Tuesday, May 24, 2011

Broken silence

    Silence is all I know. IT defines me, is me. I have never known anything but; nor will I ever. I am never brave enough to admit what has been so obviously true my entire life. People know the moment they see me exactly what is wrong. But I remain unable to say.
    Especially in front of Keni. It’s not like I can hide it. HE has had to adapt his entire life to be my friend. If he even is a friend. He is caring, yes, but we can never be friends again. Not like we used to be.
    My family knows how difficult I find it to be. They understand. They have to. They really have no choice. I have been labeled as a ‘special needs’ girl; and that’s a title my whole family has to deal with.
    No one else understands why it is so hard for me. To me, it makes perfect sense. I don’t want their sympathy. I’ve never known anything but the life I live; I don’t feel sorry for myself. And in no way do I want them to consider me anything but an equal- ever. Because I am. And no disability will change that. I promise you.
    There are two defining daily events in my life. One for each half of me, the first gradually shifting into the other, creating a personality possessed by me alone. One event I will never tire of, The other is something I would love to never again experience. One is why I consider myself undeservedly blessed, the other the appropriate curse.
    In the late mornings, when the breezes slow down and the sun seems to fade for a moment, I make my way to the most beacutiful place in the world. My castle, my peaceful alcove. There I can sit and let my imagination run wild, creating word pictures I use to fill in the blank spaces my heart craves. I could sit there on the tiny beach for hours, content to do nothing,
    The best days, though, are when I’m not alone.  Allie or Kyah will join me some days and we’ll sit and laugh until we cannot any longer. Every once in a while Mama or Keni will join me, and rarely Uncle Paul will stop by.  Those are my favorite days. Uncle Paul is my best friend- the big brother I never had. He knows me better then anyone else. He listens- truly listens- to the thoughts I cannot put into words not vocalize.
    Uncle Paul is a poet. The word pictures he creates for me are unlike any I could ever write for myself. No one else makes me laugh as hard. No one else has seen me cry the way he has. But truly, Uncle Paul is the one who understands my curse in a way no one else does.
    Sometime between midnight and five in the morning, everything logical in me is clouded. Then is the only time my silence is broken- even if it is only internally. Mama is afraid of me then, and the kids stare. I don’t like it either, in fact I hate it worse then they do.
    I dream. And it isn’t normal dreams either.

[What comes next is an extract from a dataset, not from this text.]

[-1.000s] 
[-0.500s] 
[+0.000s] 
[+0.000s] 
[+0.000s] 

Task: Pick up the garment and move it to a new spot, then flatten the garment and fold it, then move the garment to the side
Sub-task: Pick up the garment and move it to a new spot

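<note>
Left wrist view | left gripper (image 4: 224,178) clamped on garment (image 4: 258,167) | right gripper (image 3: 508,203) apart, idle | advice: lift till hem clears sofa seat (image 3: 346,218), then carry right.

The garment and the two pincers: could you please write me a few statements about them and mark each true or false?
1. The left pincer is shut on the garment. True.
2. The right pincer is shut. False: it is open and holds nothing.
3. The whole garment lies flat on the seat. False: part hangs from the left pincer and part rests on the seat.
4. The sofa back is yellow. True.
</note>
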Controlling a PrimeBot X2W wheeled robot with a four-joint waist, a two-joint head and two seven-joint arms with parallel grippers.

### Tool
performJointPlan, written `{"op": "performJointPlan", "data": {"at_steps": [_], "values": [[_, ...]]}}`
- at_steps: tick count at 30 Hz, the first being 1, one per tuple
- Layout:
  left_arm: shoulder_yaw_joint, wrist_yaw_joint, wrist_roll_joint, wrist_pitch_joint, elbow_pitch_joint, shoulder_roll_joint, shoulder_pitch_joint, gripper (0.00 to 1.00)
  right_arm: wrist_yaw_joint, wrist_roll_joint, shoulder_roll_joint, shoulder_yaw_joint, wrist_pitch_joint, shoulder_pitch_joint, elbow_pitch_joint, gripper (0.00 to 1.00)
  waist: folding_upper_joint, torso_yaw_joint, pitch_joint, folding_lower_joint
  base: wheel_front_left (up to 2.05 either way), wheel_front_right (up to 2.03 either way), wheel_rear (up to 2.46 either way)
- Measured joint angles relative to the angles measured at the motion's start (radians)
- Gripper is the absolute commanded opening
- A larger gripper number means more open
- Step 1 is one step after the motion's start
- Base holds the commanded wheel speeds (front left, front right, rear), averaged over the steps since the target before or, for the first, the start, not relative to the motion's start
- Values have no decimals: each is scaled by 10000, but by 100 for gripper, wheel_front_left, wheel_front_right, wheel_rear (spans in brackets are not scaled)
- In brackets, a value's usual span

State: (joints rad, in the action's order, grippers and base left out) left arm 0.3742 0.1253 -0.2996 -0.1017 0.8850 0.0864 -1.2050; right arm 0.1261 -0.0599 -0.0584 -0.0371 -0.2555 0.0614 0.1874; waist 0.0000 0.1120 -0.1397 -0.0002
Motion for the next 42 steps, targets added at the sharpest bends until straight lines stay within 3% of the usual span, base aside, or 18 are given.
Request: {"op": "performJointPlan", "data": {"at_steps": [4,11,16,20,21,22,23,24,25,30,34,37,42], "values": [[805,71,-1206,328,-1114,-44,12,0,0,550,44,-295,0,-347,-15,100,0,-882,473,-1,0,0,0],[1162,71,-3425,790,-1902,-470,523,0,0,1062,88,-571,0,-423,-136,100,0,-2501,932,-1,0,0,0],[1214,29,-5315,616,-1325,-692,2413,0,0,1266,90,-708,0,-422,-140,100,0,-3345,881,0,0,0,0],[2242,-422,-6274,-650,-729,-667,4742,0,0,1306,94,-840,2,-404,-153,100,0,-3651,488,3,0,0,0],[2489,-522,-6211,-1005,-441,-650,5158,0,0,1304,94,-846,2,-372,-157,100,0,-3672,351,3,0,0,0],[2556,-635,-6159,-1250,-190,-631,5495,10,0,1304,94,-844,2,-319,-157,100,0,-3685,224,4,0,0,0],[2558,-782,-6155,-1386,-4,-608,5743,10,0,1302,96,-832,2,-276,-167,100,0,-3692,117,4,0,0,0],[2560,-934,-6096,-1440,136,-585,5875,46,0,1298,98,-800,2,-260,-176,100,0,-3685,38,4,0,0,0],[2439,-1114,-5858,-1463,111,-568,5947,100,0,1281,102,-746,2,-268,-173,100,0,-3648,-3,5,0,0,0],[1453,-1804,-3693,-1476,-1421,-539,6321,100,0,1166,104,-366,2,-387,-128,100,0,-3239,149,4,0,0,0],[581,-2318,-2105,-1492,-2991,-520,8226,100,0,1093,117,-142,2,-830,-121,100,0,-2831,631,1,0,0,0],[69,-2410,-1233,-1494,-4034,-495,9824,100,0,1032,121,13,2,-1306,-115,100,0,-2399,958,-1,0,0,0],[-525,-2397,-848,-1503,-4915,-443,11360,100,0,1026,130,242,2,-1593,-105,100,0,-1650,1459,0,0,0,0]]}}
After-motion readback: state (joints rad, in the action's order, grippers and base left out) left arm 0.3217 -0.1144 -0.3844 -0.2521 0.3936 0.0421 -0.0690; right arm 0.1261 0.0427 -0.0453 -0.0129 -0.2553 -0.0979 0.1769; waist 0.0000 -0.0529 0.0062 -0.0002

Strange things happen- people talk. If that’s what talking is, I never want to know it. The horrible noise, so loud and overbearing and evil. I have tried everything to end these dreams, but nothing has worked. The only way to stop them is to not sleep; and that only works for so many days. Then the nightmares turn in to day mares.
    When the dreams get too bad, I’ll think I cannot go on like this. I don’t feel human, let alone normal, the person I want to be. But then Uncle Paul will talk to me, and I’ll go cry for a while. There’s something therapeudic about crying in the sunshine. My silence will return and my world will rebalance.
    If I can’t think of any reasons to smile, Uncle Paul will make me some. He’ll tell me funny stories about Grandma or Papa, or stories about himself as a kid. He was adopted  from Ethiopia by Grandma and Papa seventeen years ago, when he was six. He has stories from all over the world to distract me. And now, since he’s been living with us, he can laugh about being the only African- American in the whole state of Hawaii.
    I’m still afraid, though. No amount of Uncle Paul, sunshine, smiles or time will ever fix the fact that I’m weak. I can try my hardest not to be, but I am and always will be. The truth is hard. If I let it, it will preface everything I’ll ever do, I’ll ever say, and everything I’ll ever be.
    The notebook I carry is proof enough.  A screaming reminder that I’ll never be good enough. Allie has to come nearly everywhere with me. Maybe I should just wear a sign around my neck so no one stares when I start writing instead of speaking. So maybe they’ll treat me the way I want. A sign that could read  ‘Hi. I’m Kailani Love Akana and yeah, I do realize that I’m different. I know I’m deaf.’  



Okay so lemme know what you guess think. this is a prologue to a new story/book ish thing. lemme know what you think. :)

1 comment:

  1. I love it Kati!!!

    It's really great and you convey the whole thing really well. You're making me want to attempt this!